李慕禅笑道:“你明珠暗投,何必为林家卖命,不如转投海天宫?”
“放屁,老子受林家大恩,这一辈子就是林家的人!”大汉怒吼,铜棍挥得更猛,漫天棍影煞是壮观。
李慕禅见状摇头,劈中铜棍后,忽然变招,顺着铜棍往下滑剑,斩向大汉手腕,速度奇快。
大汉“咦”了一下,松手任由铜棍往下落,出脚一踹,铜棍又飞起来,伸手接住同时猛的一抡。
李慕禅正刺向他心口,铜棍抡来,只能后退避开,剑尖在铜棍上一点,“叮”一声脆响,铜棍滞了一下。

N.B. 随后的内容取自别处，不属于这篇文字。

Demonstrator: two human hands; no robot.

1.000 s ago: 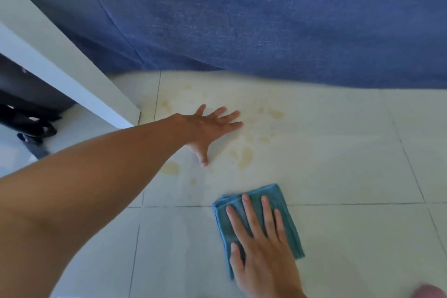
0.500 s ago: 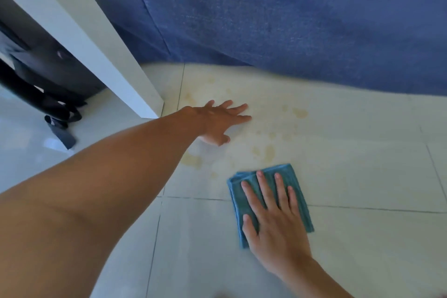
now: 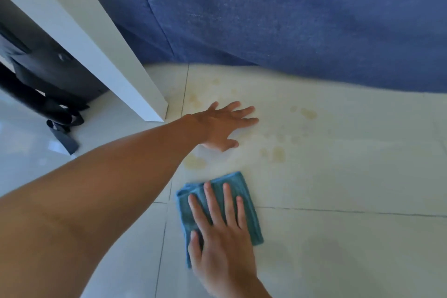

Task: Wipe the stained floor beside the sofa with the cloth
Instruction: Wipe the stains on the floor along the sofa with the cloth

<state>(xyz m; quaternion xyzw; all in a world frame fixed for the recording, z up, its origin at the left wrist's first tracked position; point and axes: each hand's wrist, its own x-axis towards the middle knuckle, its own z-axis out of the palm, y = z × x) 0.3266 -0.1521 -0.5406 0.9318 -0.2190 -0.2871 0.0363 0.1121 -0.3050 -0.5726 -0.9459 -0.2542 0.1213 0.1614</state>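
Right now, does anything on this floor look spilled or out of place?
Yes. Yellowish stains dot the pale floor tiles beside the blue sofa, from near the white furniture leg across to the right. The left hand rests flat among them; the right hand presses the blue cloth just short of them.

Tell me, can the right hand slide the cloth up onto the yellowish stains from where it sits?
Probably yes. The right hand lies flat on the cloth, and bare tile separates it from the stains. The left hand rests off to the side.
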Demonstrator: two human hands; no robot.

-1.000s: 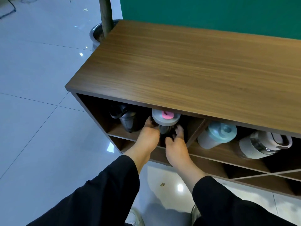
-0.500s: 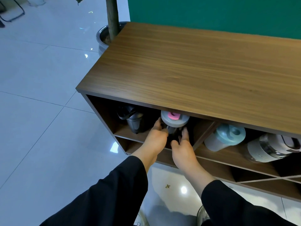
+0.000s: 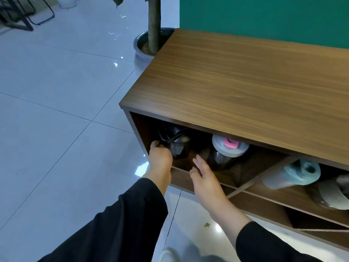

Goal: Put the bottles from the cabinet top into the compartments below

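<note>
Two bottles share the leftmost upper compartment of the wooden cabinet (image 3: 236, 87): a black bottle (image 3: 178, 144) with a loop handle at the left, and a dark bottle with a grey lid (image 3: 225, 151) and a pink cap to its right, its lid tilted toward us. We see our left hand (image 3: 160, 157) at the black bottle, fingers curled around its side and handle, though the fingertips are hidden in the shadow. Our right hand (image 3: 204, 178) hangs just in front of the compartment's lower edge, fingers spread and holding nothing, close beside the grey-lidded bottle; we cannot tell if a fingertip grazes it. In the next compartment to the right lies a white bottle with a pale teal lid (image 3: 293, 173), and further right a blurred grey and white bottle (image 3: 334, 193) at the frame edge. The cabinet top carries no bottles in the part we see. Both our arms wear black sleeves (image 3: 120, 222). Behind the cabinet's far left corner stands a potted tree trunk in a metal pot (image 3: 140, 47), on a glossy white tiled floor (image 3: 56, 110), with a green wall (image 3: 264, 16) behind.
</note>
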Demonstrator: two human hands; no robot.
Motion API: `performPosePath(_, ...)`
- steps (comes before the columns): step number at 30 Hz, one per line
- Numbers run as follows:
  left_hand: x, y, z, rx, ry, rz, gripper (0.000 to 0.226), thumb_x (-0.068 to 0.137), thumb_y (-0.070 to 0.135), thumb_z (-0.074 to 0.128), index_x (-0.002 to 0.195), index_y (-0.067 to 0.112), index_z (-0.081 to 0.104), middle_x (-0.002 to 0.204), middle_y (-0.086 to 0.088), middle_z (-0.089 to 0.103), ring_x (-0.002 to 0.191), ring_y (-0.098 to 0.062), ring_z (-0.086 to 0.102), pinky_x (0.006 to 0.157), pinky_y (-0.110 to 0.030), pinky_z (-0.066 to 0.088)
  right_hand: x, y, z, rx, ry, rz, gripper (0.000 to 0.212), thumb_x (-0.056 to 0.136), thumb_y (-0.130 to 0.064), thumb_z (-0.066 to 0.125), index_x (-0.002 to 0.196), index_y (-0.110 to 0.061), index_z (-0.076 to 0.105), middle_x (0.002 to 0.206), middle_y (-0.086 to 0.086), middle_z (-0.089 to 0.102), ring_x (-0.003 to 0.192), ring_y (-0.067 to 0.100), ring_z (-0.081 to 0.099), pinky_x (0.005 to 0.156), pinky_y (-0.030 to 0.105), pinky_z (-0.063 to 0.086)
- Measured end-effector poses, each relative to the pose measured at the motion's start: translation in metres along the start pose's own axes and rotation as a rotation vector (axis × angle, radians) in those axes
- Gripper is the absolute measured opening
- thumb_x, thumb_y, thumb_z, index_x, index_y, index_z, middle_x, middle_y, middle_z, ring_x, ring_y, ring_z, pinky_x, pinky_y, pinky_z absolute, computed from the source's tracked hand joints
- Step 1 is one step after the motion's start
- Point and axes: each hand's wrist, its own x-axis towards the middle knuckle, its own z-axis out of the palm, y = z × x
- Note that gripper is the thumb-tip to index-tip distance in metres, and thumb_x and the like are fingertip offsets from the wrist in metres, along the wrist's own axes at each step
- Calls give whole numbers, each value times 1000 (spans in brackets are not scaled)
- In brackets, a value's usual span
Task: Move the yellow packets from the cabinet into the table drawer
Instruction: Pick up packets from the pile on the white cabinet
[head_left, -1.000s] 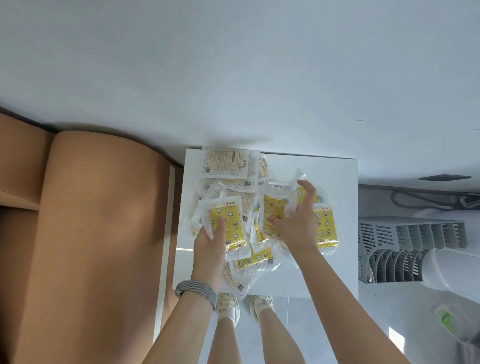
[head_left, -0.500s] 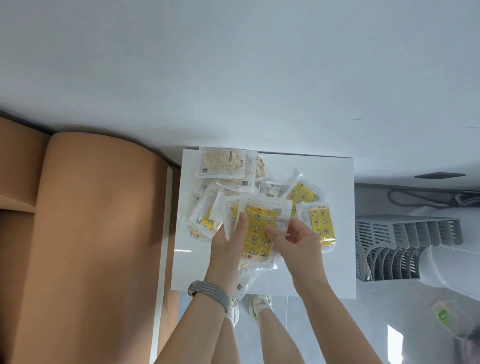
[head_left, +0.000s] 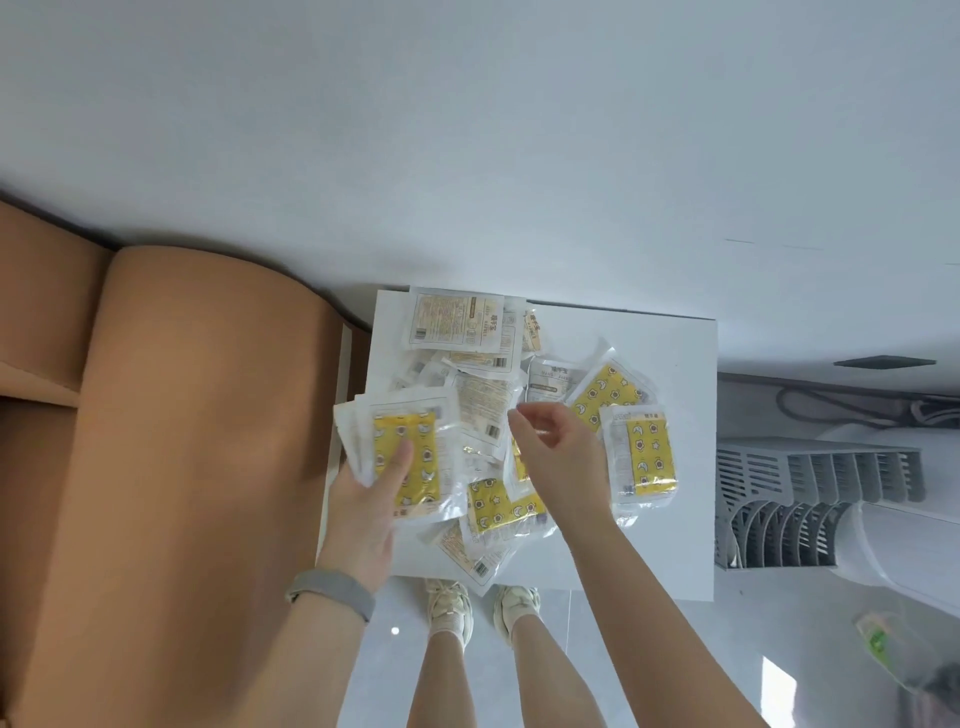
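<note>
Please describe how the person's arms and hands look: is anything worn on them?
Both arms are bare, with no sleeves in view. The left hand has a grey band around its wrist, like a watch or fitness strap. The right hand wears nothing: no ring, glove or band shows.

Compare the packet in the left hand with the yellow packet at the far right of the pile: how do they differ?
The held packet is gripped by the left hand with other packets stacked behind it; the far-right packet lies loose on the white surface. The held one sits at the pile's left edge, the loose one at its right. Both show yellow patterned faces in clear wrappers.
</note>
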Motion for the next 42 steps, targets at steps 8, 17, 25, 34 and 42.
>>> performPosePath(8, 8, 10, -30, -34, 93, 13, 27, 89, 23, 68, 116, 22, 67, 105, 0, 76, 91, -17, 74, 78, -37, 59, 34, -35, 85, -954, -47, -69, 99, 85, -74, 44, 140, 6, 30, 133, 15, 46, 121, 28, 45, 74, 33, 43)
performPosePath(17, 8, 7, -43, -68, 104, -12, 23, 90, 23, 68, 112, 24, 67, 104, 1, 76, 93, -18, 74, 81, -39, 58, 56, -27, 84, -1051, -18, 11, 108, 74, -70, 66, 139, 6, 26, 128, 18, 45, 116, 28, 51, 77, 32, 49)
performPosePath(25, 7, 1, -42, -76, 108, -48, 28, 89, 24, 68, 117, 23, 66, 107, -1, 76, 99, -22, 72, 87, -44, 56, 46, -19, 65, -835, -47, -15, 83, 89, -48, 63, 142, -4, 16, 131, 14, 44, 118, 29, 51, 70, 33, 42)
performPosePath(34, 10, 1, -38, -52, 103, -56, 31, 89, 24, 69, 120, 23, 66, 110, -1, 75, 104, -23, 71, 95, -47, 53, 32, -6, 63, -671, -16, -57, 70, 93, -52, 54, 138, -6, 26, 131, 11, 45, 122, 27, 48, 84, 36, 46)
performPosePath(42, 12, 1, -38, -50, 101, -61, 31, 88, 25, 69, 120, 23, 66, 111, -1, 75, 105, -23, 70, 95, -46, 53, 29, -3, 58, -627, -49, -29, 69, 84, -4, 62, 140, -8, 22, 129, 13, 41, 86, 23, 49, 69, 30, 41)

李慕禅先前一直没用奇异的劲力,不停的蓄势,直到这一下完全释放,如对矮小老者一般,大汉同样中招,内力侵袭直透心脉,逼他运功抵挡,动作便停滞一下。
李慕禅等的便是这一滞,身形如鬼魅,倏的上前一刺,剑尖化为一点寒芒,容不得大汉闪避。
大汉发出一声闷哼,胸口中剑,随着李慕禅抽剑,胸口喷出一道血箭仰天倒下,身体颤了颤,最终归于寂然,已是气绝而亡。